Task goal: An acceptable answer repeats exactly the line containing "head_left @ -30" and all lines that follow it in the listing below, and it includes no pictures.

Dataset extract:
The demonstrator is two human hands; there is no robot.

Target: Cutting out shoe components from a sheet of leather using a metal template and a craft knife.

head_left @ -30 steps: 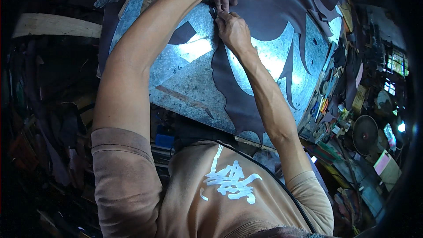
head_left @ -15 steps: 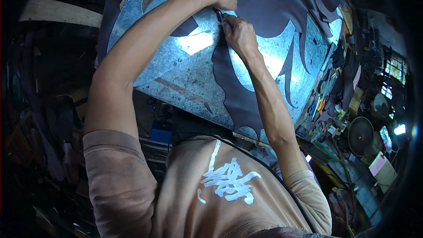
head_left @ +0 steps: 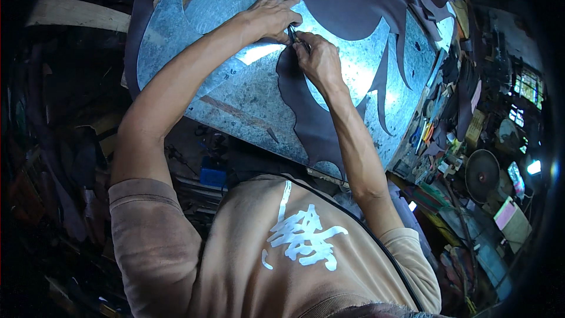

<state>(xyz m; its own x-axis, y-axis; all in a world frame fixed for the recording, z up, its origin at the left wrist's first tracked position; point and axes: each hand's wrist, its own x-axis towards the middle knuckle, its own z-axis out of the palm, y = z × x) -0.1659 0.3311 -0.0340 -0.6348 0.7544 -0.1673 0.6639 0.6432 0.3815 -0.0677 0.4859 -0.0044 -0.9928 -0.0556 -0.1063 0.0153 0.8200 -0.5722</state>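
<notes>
Held a dark tool (head_left: 292,33) in the right hand (head_left: 322,62), fingers curled shut around it. Reached the left hand (head_left: 271,17) in from the left to the same spot, palm down, fingers bent, thumb and fingertips close against the tool; could not tell whether pinching it or only resting there. Had the brown strip (head_left: 309,123) just beneath both hands, lying on the metal table (head_left: 253,91), wavy along its left edge, running down toward the near edge and partly behind the right forearm. Had the hide (head_left: 353,0) at the upper right, spread in pointed tongues. Saw a blue box (head_left: 213,172) below the table's near edge.
</notes>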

Task output:
head_left @ -30 steps: 
head_left @ -15 steps: 
head_left @ +0 steps: 

<state>(xyz m; its own x-axis, y-axis; all in a world frame fixed for the recording, z up, its origin at the left wrist's first tracked position; point and axes: each hand's wrist, its own x-axis towards the middle knuckle, its own z-axis out of the palm, y = z × x) -0.1659 0.3311 -0.0340 -0.6348 0.7544 -0.1673 0.6639 0.6432 0.3815 -0.0677 0.4859 -0.0044 -0.9928 -0.0556 -0.1063 0.0153 0.8200 -0.5722</state>
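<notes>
Held a dark tool (head_left: 292,33) in the right hand (head_left: 322,62), fingers curled shut around it. Reached the left hand (head_left: 271,17) in from the left to the same spot, palm down, fingers bent, thumb and fingertips close against the tool; could not tell whether pinching it or only resting there. Had the brown strip (head_left: 309,123) just beneath both hands, lying on the metal table (head_left: 253,91), wavy along its left edge, running down toward the near edge and partly behind the right forearm. Had the hide (head_left: 353,0) at the upper right, spread in pointed tongues. Saw a blue box (head_left: 213,172) below the table's near edge.
</notes>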

The output contains nothing more.